If you are with me so far, you need to know where the excitement is. A couple of years ago, I would have said that formulary apportionment was pie in the sky. Although over 20 American states actually use such a system to share out income tax from US companies the rest of the world has gone in another direction, and the political resistance from the world’s transnational corporations appeared fierce and apparently insurmountable. But the wind seems to be changing. The European Union is considering introducing such a system internally. A few transnational companies seem to be signalling that formulary apportionment would not be a big problem globally, and would perhaps be a reasonable price to pay for cleaning up their image.
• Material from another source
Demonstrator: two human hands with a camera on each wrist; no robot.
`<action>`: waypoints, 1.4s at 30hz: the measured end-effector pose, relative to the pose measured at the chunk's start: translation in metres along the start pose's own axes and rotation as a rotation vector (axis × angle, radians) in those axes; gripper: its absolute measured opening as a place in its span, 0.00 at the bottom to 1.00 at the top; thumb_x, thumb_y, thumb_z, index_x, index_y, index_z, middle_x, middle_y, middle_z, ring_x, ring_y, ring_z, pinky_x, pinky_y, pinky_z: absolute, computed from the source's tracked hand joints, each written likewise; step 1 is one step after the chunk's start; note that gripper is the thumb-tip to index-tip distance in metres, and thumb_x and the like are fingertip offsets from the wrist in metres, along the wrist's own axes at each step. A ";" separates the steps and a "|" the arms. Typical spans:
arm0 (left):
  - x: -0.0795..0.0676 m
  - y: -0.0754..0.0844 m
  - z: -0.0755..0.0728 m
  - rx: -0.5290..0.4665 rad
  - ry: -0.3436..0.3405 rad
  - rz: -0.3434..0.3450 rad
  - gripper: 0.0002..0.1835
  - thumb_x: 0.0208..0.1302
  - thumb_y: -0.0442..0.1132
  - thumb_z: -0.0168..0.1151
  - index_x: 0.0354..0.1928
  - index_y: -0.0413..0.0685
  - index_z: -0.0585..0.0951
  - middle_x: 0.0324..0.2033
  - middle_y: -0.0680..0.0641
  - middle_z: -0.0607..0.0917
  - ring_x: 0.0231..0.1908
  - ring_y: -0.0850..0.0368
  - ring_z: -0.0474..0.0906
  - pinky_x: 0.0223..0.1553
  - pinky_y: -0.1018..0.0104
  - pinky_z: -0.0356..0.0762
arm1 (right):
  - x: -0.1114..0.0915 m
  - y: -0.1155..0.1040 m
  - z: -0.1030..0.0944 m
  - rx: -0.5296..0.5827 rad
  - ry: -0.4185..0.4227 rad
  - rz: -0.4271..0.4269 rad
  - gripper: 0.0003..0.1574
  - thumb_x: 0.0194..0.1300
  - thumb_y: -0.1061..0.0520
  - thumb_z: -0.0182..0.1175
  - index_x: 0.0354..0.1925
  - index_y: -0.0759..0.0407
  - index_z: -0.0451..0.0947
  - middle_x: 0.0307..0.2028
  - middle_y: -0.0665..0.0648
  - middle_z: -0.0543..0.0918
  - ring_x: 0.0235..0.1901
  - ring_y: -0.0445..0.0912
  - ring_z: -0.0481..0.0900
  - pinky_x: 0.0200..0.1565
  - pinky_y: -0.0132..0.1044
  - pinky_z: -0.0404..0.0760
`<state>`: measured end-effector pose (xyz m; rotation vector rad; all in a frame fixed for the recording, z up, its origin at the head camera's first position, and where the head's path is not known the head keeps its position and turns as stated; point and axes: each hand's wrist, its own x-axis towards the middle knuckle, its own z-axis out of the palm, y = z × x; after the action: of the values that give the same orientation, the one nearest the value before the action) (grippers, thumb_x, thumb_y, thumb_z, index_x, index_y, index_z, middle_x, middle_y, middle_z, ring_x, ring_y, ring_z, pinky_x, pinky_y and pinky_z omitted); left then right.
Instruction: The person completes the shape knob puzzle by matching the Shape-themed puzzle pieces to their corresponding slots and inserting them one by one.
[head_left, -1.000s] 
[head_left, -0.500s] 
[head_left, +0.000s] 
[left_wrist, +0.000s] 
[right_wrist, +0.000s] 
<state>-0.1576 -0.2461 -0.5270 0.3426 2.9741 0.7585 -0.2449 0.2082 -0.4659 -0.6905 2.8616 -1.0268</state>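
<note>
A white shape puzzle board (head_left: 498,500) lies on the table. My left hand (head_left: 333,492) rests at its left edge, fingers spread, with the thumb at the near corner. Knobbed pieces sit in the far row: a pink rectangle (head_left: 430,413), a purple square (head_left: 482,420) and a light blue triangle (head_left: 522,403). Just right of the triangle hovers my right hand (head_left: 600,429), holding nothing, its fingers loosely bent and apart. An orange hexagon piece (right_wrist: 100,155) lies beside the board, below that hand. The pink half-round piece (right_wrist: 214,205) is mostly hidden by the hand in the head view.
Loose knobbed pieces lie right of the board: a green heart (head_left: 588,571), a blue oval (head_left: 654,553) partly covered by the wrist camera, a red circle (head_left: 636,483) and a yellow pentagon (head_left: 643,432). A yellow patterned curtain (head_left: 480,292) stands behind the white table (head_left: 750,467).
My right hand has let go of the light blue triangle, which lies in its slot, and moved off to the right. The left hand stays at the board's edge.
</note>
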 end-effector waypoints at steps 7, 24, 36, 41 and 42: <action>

Tax avoidance of international corporations in the UK

And, on Saturday 20 October, responding to the campaign around the alleged failure of Starbucks to pay significant taxes in the UK on its profitable UK activities, an editorial in the Financial Times, one of the world’s leading business newspapers, urged that the European Union proposal for introducing formulary apportionment should be “keenly pursued”.

We are quite some years away from any global adoption of formulary apportionment. But it is worth fighting for.

The governments of many developing countries would get more tax revenue, and could be more realistically held to account for infant under-nutrition, and many other things.

And the bun-fight over the actual formulae through which the global revenues of transnational corporations are allocated among countries offers real opportunities. Instead of giving aid, we might calibrate the system such that the governments of the poorest countries would automatically get a revenue supplement. Even better, we could make that supplement conditional on their running effective direct cash transfer programs for their own poor citizens. We would then have a global welfare state. You will forgive my excitement?

 

Mick Moore

Mick Moore is a Professorial Fellow at the Institute of Development Studies and the founding CEO of the International Centre for Tax and Development. He is a political economist whose broad research interests are in the domestic and international dimensions of good and bad governance in poor countries, focusing specifically on taxation in Asia and Africa.